Esa tarde, antes de someterse al severo tratamiento que le aguardaba, terminó de escribir la que sería la última canción de su álbum: Quisiera. La melodía era el compendio de su vida y de su carrera. Las notas ordenadas estratégicamente, representaban la pugna interior con que enfrentaba esos duros momentos, sus cuestionamientos, sus reservas y el amor, el eterno amor que para el era simplemente una quimera. Su voz resentida entonó con mucho trabajo las hermosas notas. La guitarra, acunada en sus brazos, parecía condescender con su fatalidad y se dejaba desgarrar en acordes melancólicos. La melodía se escapaba por el ventanal de su departamento y buscaba oídos y alma para consolidarse por si sola. Atardecía, él también atardecía.
No pudo terminar el álbum. El tema que más lo identificaba fue cantado por Miguel, un muchachito veinteañero de muy buena presencia que al instante se ganó la adoración de un público que necesitaba ídolos para venerar. El timbre de su voz era muy similar al de Alvaro y se mimetizó bastante bien en el disco, que finalmente fue un éxito de ventas.
El recital estaba a punto de comenzar. Alvaro, junto a Elena, su hermosa lazarilla, esperaban en sus localidades preferenciales que emergiera desde la penumbra, la fosforescente figura de Miguel. El griterío era ensordecedor, las muchachas habían comenzado temprano su ritual de cánticos y coreografías y el barullo se incrementaba a medida que se acercaba el momento trascendental.
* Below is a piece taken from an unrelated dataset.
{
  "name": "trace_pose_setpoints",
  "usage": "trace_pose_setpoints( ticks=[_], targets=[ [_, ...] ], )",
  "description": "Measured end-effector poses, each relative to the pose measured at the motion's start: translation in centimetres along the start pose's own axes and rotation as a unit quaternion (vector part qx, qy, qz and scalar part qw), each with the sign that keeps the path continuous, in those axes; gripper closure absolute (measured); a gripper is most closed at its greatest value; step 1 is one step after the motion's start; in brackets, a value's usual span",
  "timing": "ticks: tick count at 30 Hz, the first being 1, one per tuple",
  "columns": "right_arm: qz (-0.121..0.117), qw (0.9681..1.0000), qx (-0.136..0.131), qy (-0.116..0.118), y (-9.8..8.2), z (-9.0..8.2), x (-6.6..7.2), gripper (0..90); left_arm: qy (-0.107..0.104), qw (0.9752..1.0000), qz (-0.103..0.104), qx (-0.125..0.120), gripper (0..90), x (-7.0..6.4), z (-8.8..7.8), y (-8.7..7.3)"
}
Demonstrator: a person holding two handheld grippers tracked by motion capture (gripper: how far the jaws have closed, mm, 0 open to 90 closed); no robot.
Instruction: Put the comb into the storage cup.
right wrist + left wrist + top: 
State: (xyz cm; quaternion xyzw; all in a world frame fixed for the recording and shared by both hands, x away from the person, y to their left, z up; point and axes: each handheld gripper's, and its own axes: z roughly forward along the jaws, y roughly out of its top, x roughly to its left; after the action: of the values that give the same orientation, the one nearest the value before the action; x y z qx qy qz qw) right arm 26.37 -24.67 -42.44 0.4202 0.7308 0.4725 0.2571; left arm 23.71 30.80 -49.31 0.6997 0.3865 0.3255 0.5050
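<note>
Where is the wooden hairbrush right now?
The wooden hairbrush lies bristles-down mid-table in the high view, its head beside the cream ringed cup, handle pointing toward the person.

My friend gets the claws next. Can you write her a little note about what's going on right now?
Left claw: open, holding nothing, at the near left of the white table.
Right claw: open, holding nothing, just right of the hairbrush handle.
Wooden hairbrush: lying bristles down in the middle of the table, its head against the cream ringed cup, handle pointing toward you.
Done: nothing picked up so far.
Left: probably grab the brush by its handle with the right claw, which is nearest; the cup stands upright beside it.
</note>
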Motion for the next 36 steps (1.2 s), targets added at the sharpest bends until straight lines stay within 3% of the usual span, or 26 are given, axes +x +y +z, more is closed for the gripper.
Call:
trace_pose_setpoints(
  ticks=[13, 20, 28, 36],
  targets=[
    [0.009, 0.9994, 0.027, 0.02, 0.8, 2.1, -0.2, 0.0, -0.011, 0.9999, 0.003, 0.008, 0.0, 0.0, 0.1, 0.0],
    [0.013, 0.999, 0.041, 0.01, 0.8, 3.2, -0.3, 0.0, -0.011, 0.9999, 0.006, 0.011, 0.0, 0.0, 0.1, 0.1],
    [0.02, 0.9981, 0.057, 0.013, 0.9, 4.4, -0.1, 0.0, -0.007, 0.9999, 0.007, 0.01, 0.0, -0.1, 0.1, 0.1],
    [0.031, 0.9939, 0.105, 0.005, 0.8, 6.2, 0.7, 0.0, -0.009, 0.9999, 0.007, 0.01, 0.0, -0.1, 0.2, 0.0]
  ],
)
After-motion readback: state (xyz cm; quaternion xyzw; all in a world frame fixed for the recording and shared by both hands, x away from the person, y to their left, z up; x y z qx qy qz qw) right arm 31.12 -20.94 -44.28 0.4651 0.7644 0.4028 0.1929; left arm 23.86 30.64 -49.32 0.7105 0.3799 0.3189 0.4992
Alvaro imaginó al nuevo cantante, tembloroso detrás de los cortinajes esperando el llamado de su público. El locutor comenzó su habitual mise en scene, enumerando las mil y una virtudes de la nueva estrella, luego la fanfarria y la salida vigorosa de Miguel y -acaso por solidaridad o porque la hermosa melodía, creada por Alvaro quiso encontrar el cauce de una voz melodiosa para desgranarse vivencialmente-, el frenesí fue cediendo poco a poco para dar paso a los acordes de Quisiera y Alvaro pudo escuchar como una voz muy parecida a la suya, invadía sus propias vivencias y se mimetizaba con los matices tornasolados de la canción para dedicarle a todo el mundo lo que era absolutamente intransferible: su irresoluta existencia.